*EXERCISE*. Pictures in the data below are not part of the copy; transcribe everything else exactly.

*DATA*.
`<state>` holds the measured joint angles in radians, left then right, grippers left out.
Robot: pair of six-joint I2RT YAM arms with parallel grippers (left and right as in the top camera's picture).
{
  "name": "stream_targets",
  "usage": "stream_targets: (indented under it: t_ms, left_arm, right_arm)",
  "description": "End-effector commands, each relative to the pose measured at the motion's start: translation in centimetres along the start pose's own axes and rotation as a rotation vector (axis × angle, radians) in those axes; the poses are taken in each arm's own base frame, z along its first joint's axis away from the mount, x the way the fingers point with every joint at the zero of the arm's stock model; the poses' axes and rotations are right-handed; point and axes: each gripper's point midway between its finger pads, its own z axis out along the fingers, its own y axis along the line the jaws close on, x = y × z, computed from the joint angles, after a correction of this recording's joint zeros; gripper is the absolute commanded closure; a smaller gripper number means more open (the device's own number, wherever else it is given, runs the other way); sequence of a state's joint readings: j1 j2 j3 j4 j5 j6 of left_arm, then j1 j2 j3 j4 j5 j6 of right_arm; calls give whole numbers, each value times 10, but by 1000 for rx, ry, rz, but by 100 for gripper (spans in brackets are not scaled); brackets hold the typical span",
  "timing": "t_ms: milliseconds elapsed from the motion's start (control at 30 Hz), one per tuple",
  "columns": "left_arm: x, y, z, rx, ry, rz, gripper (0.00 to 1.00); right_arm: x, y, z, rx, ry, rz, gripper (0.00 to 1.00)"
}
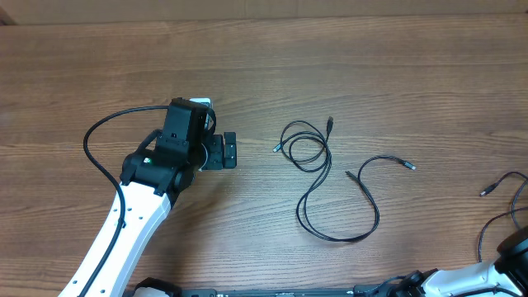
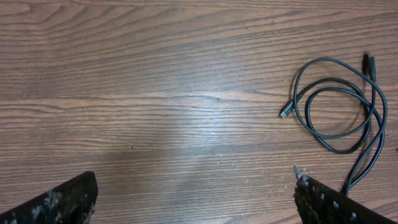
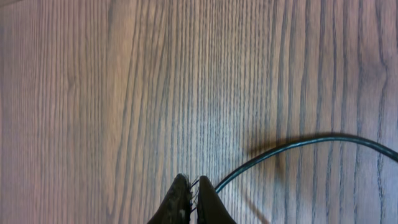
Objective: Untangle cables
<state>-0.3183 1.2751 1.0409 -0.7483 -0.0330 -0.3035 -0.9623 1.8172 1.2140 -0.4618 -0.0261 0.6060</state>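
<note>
Three cables (image 1: 307, 153), as far as I can count their ends, lie on the wooden table (image 1: 264, 58). Two of them cross each other in the middle. One part is a small coil (image 2: 329, 60), and joined to it is a long loop (image 1: 334, 238) that runs toward the robot's side and back. The third cable (image 1: 513, 176) is well apart, near the right side of the overhead view.

I judge that all are thin, light and very soft. They will slide easily on the smooth wood and follow any pull, so a pull on one strand can drag the whole coil. A plug (image 2: 286, 112) is the best place to take hold, because it is stiffer and shows where a cord begins. At the crossing the strands lie too close together to pinch only one.

The left gripper (image 1: 229, 151) stands wide open and holds nothing, just left of the coil. The right gripper (image 3: 194, 198) is closed, and the third cable comes out right at its tips, so it seems to pinch that cord.

Room is good, with bare wood to the left of the coil and beyond it. To the right, only the third cable is in the way. No table edge shows near the coil.
</note>
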Motion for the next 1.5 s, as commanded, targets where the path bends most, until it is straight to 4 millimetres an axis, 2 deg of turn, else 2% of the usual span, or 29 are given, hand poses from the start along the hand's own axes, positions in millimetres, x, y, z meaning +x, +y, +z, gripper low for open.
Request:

*ANSWER AREA*.
`<state>` holds the measured joint angles in radians, left then right, grippers left out.
Robot: pair of six-joint I2RT YAM arms with parallel grippers (left and right as in the top camera's picture).
{
  "name": "stream_targets",
  "usage": "stream_targets: (indented under it: t_ms, left_arm, right_arm)",
  "description": "End-effector commands, each relative to the pose measured at the motion's start: translation in centimetres along the start pose's own axes and rotation as a rotation vector (axis × angle, radians) in those axes; the poses are taken in each arm's own base frame, z along its first joint's axis away from the mount, x the way the fingers point with every joint at the zero of the arm's stock model; the poses' axes and rotations are right-handed; point and axes: each gripper's point midway between its finger pads, its own z axis out along the fingers, its own y axis along the line the jaws close on, x = y × z, computed from the joint angles, after a correction of this recording's joint zeros; gripper is the absolute commanded closure; a smaller gripper number means more open (the device's own number, wherever else it is given, runs the other way); sequence of a state's joint readings: j1 j2 j3 j4 j5 j6 of left_arm, then j1 j2 j3 j4 j5 j6 of right_arm; calls give whole numbers, each value times 10, but by 1000 for rx, ry, rz, but by 100 for gripper (spans in brackets are not scaled); brackets hold the typical span",
  "timing": "t_ms: milliseconds elapsed from the motion's start (control at 30 Hz), one per tuple",
  "columns": "left_arm: x, y, z, rx, ry, rz, gripper (0.00 to 1.00); right_arm: x, y, z, rx, ry, rz, gripper (0.00 to 1.00)"
}
Objective: Untangle cables
<state>-0.3183 1.2751 1.0409 -0.7483 -0.0330 -0.3035 -0.9623 1.8172 1.2140 -0.4618 -0.0261 0.6060</state>
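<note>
Three cables (image 1: 307, 153), as far as I can count their ends, lie on the wooden table (image 1: 264, 58). Two of them cross each other in the middle. One part is a small coil (image 2: 329, 60), and joined to it is a long loop (image 1: 334, 238) that runs toward the robot's side and back. The third cable (image 1: 513, 176) is well apart, near the right side of the overhead view.

I judge that all are thin, light and very soft. They will slide easily on the smooth wood and follow any pull, so a pull on one strand can drag the whole coil. A plug (image 2: 286, 112) is the best place to take hold, because it is stiffer and shows where a cord begins. At the crossing the strands lie too close together to pinch only one.

The left gripper (image 1: 229, 151) stands wide open and holds nothing, just left of the coil. The right gripper (image 3: 194, 198) is closed, and the third cable comes out right at its tips, so it seems to pinch that cord.

Room is good, with bare wood to the left of the coil and beyond it. To the right, only the third cable is in the way. No table edge shows near the coil.
</note>
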Motion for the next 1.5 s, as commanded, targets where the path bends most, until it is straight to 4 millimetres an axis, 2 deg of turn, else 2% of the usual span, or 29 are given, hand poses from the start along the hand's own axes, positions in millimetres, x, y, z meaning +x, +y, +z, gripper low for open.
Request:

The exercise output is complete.